Copy, word for word, the lines of the listing below from the line with "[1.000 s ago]" up to and including the line with "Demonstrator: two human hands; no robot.". Drop the pictures.

══════════

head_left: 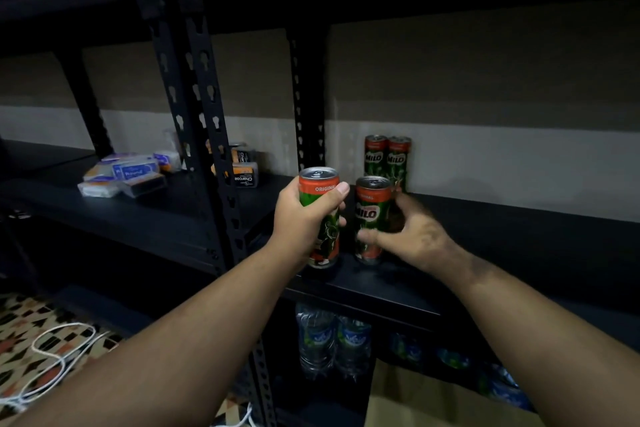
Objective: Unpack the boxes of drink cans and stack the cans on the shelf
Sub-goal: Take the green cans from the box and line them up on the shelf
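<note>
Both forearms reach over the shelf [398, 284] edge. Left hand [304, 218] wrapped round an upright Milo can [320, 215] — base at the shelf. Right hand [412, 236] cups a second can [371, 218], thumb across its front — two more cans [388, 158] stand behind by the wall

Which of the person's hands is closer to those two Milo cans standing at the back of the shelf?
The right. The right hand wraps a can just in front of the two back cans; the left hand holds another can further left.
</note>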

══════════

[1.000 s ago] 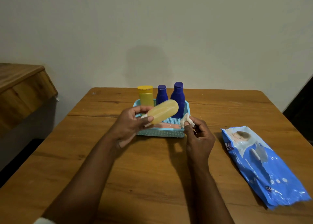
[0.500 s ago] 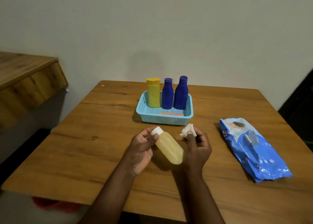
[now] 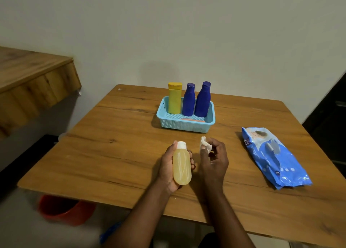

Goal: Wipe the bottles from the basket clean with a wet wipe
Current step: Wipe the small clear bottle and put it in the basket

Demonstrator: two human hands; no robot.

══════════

* _Exercise response_:
[1.000 s ago] 
[0.500 s ago] 
[now] 

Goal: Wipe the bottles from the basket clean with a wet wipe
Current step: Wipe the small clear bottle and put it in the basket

Demonstrator: two human hands; no robot.

This output requires nothing further.